Ritsner et al.13 found no significant relationship between insomnia and either positive or negative psychotic symptoms in clinically stable schizophrenia patients. In contrast, insomnia was inversely associated with severity of positive symptoms in this study. The small sample size (n = 145) might have limited the power of Ritsner's study.

In multivariate analysis, only advanced age, fewer admissions, severity of depressive symptoms, and use of hypnotics were independently associated with poor sleep. The link between insomnia and advanced age is well known from studies in the general population.16,35 The association between depressive symptoms and insomnia was expected, as sleep disturbances are core features of depressive illness.32 However, we could offer no explanation for the relationship between insomnia and fewer psychiatric admissions. This factor signals a good prognosis in schizophrenia, and we are not aware of any data suggesting an association between good prognosis and insomnia in schizophrenia. Longitudinal studies may shed light on this unexpected and inexplicable connection.

Poor sleepers had poorer QOL in all domains than good sleepers, and the difference between the two groups in the physical QOL domain remained significant after adjusting for sociodemographic and clinical variables.
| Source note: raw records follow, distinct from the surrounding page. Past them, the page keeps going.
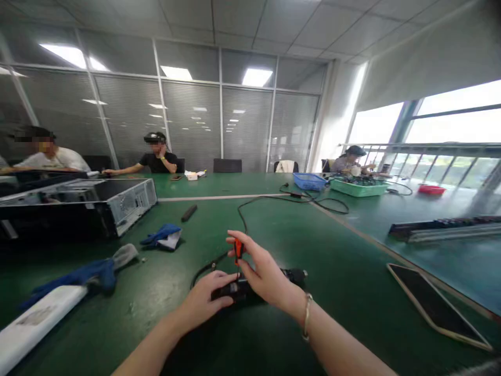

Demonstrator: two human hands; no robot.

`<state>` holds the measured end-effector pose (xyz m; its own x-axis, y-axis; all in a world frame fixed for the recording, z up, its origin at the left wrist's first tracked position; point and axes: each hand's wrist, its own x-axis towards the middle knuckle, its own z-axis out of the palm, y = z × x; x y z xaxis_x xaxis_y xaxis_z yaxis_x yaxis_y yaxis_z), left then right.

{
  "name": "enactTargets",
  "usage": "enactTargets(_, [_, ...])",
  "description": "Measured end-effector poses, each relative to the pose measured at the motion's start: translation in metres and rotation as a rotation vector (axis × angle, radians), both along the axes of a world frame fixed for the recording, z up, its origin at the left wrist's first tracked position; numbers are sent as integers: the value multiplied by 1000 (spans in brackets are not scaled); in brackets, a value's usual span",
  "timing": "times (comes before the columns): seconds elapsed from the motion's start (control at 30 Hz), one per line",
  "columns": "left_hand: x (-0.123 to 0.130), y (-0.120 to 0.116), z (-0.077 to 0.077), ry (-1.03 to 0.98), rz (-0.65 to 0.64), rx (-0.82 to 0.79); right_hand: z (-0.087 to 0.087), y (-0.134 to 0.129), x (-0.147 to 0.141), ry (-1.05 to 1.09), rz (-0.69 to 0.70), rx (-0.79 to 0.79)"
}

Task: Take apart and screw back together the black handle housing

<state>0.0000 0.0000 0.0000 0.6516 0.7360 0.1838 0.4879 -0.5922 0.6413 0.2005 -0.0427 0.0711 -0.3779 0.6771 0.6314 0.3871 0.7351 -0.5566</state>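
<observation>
A black tube-shaped device (242, 291) with a cord lies on the green table in front of me; its exact kind I cannot make out. My left hand (207, 296) grips its left end, with the thumb on the near side and fingers on the far side. An orange-and-black screwdriver (238, 249) stands nearly upright between the fingers of my right hand (263, 271). Its shaft points down at the device; the tip's exact contact is too small to tell. Part of the device is hidden under my right hand.
At left are an open computer case (129, 203), blue gloves (162, 236) and a white box-like piece (43, 324). A phone (438, 303) lies at right. Behind stand a blue basket (309, 181) and a green basket (358, 189). A black cable (270, 197) crosses the table. Several people sit around it.
</observation>
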Motion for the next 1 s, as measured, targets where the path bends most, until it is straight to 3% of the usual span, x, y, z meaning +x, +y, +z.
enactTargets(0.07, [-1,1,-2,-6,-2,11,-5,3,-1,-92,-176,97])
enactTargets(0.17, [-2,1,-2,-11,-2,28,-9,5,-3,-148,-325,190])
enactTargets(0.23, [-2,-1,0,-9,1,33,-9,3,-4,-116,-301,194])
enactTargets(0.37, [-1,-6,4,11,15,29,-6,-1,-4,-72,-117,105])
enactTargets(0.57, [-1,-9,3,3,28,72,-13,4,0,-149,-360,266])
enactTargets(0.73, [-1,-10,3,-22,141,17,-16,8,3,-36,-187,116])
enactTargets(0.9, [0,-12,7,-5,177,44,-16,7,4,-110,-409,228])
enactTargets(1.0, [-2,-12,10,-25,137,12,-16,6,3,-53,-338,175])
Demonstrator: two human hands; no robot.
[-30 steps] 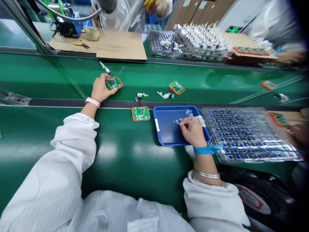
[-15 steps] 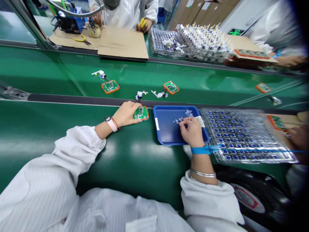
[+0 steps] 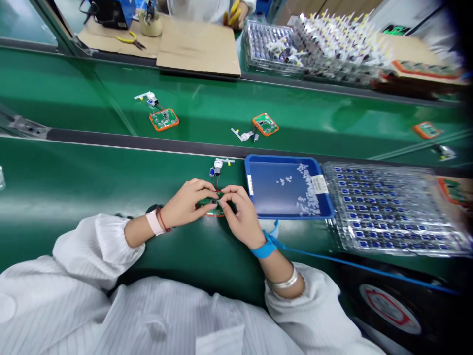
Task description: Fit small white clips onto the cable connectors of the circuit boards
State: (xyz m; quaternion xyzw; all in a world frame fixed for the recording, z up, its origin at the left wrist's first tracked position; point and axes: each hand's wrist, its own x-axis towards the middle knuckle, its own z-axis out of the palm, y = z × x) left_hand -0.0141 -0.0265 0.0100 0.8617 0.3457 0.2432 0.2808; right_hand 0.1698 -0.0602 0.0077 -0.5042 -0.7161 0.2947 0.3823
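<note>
A green circuit board (image 3: 211, 213) with an orange edge lies on the green work surface in front of me, partly covered by my fingers. My left hand (image 3: 190, 203) grips the board from its left side. Over the board's right part is my right hand (image 3: 239, 212), its thumb and index fingertips pinched together; whatever they hold is too small to make out. A thin wire runs from the board up to a small white connector piece (image 3: 218, 167). Just right of my right hand sits a blue tray (image 3: 273, 197) with small translucent pieces (image 3: 308, 192) in it.
Clear blister trays (image 3: 384, 207) with blue parts stand at the right. More boards (image 3: 164, 119) with wired white pieces lie on the green strip beyond the dark rail (image 3: 148, 141). Across it are cardboard (image 3: 199, 47), pliers (image 3: 131, 40) and a person's hand (image 3: 236, 15). A blue strap trails from my right wrist.
My right hand has moved left from the blue tray to the board. My left hand has brought the board and its wired piece nearer to me.
</note>
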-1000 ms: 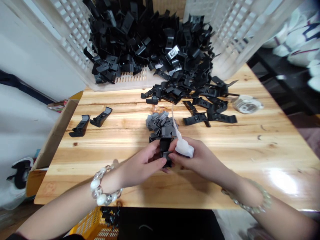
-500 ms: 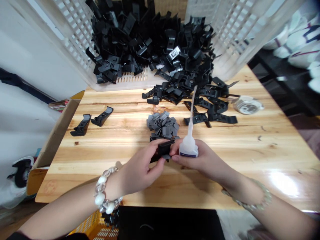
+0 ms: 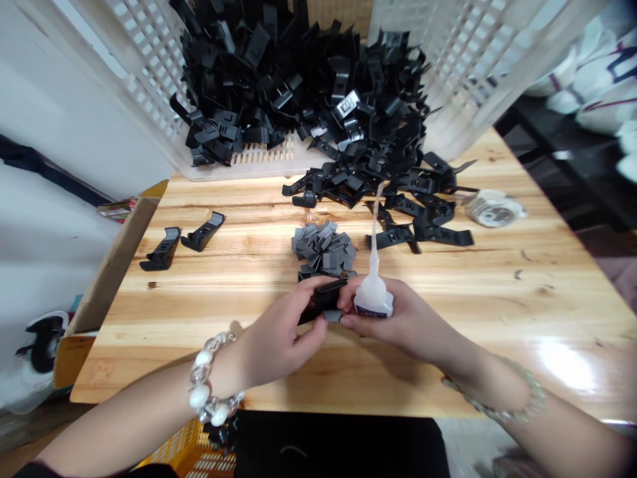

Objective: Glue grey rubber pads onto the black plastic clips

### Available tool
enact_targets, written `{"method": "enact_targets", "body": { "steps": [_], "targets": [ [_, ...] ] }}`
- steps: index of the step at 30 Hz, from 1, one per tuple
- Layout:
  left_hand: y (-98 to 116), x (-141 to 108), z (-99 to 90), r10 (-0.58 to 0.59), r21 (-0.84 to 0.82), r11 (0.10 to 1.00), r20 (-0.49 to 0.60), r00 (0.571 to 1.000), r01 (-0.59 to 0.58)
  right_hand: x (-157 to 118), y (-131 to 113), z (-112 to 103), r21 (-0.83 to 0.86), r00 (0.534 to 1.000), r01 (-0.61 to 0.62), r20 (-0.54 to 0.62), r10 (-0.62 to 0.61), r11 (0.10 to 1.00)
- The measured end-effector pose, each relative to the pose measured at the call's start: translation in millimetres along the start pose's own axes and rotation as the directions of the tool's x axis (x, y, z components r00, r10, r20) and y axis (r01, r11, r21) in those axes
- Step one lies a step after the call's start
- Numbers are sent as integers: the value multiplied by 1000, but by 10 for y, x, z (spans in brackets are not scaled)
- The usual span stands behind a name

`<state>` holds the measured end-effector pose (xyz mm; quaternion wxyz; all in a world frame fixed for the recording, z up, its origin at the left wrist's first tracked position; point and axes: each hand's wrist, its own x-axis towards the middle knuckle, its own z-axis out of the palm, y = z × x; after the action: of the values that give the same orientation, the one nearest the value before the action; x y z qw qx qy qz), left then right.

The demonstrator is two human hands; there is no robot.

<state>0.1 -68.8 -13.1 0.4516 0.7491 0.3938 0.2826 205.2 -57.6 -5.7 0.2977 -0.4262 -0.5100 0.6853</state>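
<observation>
Head view, down over a pale wooden table (image 3: 223,285). Just below the middle of the frame, left hand (image 3: 279,335) closed in a narrow grip around a black plastic part (image 3: 330,295), thumb on the near side. At the lower edge of that part, a small grey pad (image 3: 332,317), between left thumb tip and right fingertips; hard to tell whether fixed to the black plastic or merely pressed against it. Right of centre, right hand (image 3: 405,318) wrapped around a white squeeze bottle (image 3: 374,295), with thumb and forefinger at or just beside the pad (a busy hand, bottle and all). Long thin nozzle (image 3: 375,226) pointing toward the top of the frame.

Directly above the hands, a heap of grey pads (image 3: 323,249). Farther up, a spill of black clips (image 3: 348,174) at the mouth of a white plastic crate (image 3: 462,99), with many more piled inside. At left centre, two loose clips (image 3: 162,249), near each other and well apart from the spill. At right, a round clear roll (image 3: 495,208), close to the rightmost clips. On left wrist, a chunky beaded bracelet (image 3: 199,397); on right, pale green beads (image 3: 535,392). At lower left, below the table edge, a yellow basket (image 3: 172,445) with dark pieces inside.
</observation>
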Motion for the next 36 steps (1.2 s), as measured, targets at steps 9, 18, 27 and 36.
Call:
{"method": "enact_targets", "body": {
  "steps": [9, 18, 27, 36],
  "targets": [
    [-6, 33, 0, -101, -196, 974, 56, 993, 110, -41, 26, -15, -172, 994, 112, 17, -111, 979],
    [-15, 30, 37, -175, -481, 836, 220, 960, 263, -13, 32, 2, -174, 994, 46, -92, -63, 984],
    [6, 18, 25, -188, -427, 862, 230, 955, 273, 11, 38, 9, -15, 999, -28, -46, 27, 999],
    [-11, 34, 10, -182, -339, 908, 211, 960, 247, 11, 61, 26, -150, 997, 22, -67, -32, 988]
  ]
}}
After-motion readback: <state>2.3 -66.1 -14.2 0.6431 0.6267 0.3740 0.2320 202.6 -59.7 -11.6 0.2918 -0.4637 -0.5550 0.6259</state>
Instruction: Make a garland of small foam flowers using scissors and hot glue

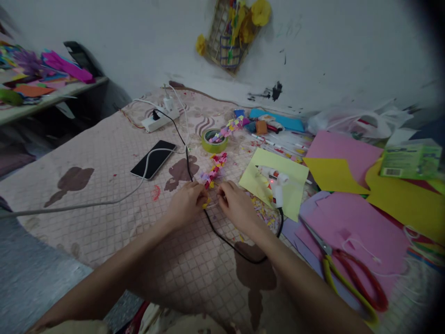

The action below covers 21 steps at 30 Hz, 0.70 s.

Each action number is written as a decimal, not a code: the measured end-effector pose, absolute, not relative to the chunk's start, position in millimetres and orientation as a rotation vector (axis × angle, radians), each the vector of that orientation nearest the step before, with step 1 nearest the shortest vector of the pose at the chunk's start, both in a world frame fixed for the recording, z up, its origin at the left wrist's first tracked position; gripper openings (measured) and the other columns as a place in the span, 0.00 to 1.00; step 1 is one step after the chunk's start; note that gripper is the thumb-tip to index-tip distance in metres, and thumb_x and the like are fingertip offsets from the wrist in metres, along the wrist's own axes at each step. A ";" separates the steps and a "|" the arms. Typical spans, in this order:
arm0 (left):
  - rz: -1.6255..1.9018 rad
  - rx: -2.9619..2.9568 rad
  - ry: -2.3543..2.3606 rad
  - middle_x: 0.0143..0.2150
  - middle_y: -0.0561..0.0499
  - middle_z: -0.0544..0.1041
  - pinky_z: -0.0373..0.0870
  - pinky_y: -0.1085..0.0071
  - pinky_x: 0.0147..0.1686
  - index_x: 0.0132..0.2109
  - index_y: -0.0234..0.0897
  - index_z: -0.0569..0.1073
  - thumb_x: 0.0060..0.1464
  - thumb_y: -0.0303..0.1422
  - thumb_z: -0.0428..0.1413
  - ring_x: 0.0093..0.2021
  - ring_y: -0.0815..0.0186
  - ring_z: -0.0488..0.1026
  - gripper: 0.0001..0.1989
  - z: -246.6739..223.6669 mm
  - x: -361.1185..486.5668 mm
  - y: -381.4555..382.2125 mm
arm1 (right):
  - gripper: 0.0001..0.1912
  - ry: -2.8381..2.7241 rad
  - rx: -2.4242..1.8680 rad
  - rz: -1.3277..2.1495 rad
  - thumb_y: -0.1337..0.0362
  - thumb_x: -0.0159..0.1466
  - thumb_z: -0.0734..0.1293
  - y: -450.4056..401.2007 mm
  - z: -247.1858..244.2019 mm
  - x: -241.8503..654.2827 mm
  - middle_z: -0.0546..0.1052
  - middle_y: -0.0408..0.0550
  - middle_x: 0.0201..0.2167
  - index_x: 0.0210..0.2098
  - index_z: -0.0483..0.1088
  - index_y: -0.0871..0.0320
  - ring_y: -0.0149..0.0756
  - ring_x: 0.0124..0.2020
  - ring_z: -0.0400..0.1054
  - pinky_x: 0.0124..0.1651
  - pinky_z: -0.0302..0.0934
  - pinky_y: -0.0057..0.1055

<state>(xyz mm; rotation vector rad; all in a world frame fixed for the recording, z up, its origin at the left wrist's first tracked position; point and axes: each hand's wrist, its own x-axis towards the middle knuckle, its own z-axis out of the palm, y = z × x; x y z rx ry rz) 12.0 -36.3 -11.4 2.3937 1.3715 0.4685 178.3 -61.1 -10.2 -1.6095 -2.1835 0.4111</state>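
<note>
My left hand (189, 202) is closed in a pinch at the lower end of a strand of small pink, yellow and lilac paper flowers (217, 162). Close beside it, my right hand (236, 204) has its fingers curled together; a thin pale string seems to run between the hands, but what the right fingers hold is hidden. Behind the strand, a second flower strand (231, 127) rests against a roll of green tape (213, 141). To the right, a white glue gun (276, 188) with a red light lies on a pale yellow sheet (252, 171).
A black cord (225, 239) passes beneath my hands. At left lie a phone (155, 160), a white cable (104, 205) and a power strip (160, 120). Large scissors (327, 250) lie on pink paper (368, 227) at right. Paper scraps (266, 213) surround the glue gun.
</note>
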 end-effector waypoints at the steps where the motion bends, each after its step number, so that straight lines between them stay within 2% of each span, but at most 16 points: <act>1: 0.476 2.385 1.371 0.30 0.48 0.73 0.64 0.67 0.35 0.29 0.35 0.70 0.50 0.23 0.51 0.34 0.63 0.68 0.06 -11.1 11.7 -36.8 | 0.05 -2.179 -1.598 0.416 0.72 0.62 0.58 -61.7 -9.7 178.5 0.70 0.47 0.35 0.34 0.63 0.58 0.35 0.36 0.65 0.37 0.58 0.29; 21: 0.571 2.372 1.328 0.32 0.48 0.73 0.64 0.67 0.36 0.31 0.35 0.70 0.52 0.23 0.51 0.35 0.63 0.68 0.06 -10.7 8.4 -38.6 | 0.05 -2.101 -1.531 0.395 0.70 0.63 0.57 -66.4 -0.6 178.9 0.70 0.47 0.35 0.35 0.63 0.57 0.36 0.36 0.65 0.37 0.58 0.30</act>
This suggests that there is an independent association between insomnia and aspects of QOL in schizophrenia patients, though insomnia has not been included as an independent negative contributor in the theoretical models of QOL in psychiatry.3641

The strengths of this study are the large, randomly selected and homogeneous sample and the standardized questions on insomnia from DSM-IV, which facilitate direct comparisons with other epidemiologic surveys. However, the results of this study should be interpreted with caution due to certain methodological limitations. First, the study's coverage was confined to clinically stable schizophrenia patients from two major Chinese cities. Its results may not be applicable to other parts of China and to schizophrenia patients with a different clinical condition. Second, the study was cross-sectional, therefore the causality of relationship between insomnia and sociodemographic and clinical variables could not be explored. Third, insomnia was assessed only by self-report, and although we used a relatively simple definition of insomnia, we cannot absolutely rule out recall bias. Fourth, more information on insomnia, such as sleep duration and the level of awareness of sleep hygiene measures, should have been collected and investigated. Finally, the conversion of different APs into chlorpromazine equivalents is a rough approximation at best and lacks a sound scientific basis, particularly for atypical APs.42 Using the same conversion standard when comparing the two samples (good vs. poor sleepers) could mitigate this limitation as it may reveal relative trends in prescription practices.43

In conclusion, given the harmful consequences of insomnia coupled with its high rate found in this survey, attempts to address insomnia in schizophrenia patients should be made even if these patients are clinically stable. The inverse association between atypical AP and insomnia warrants the more widespread prescription of this class of agents to promote sleep and improve the QOL of schizophrenia patients. Particular attention should be paid to Chinese schizophrenia patients who are older, present with anxiety and depressive symptoms and experience fewer admissions, because this group of patients is significantly correlated with insomnia. The long-term use of BZDs should be discouraged in clinical practice. Further surveys should be conducted to explore the incidence and characteristics of insomnia in other parts of China, particularly in rural areas. Longitudinal studies should also be carried out to investigate the sociodemographic and clinical predictors of insomnia.

DISCLOSURE STATEMENT

This was not an industry supported study. The authors have indicated no financial conflicts of interest.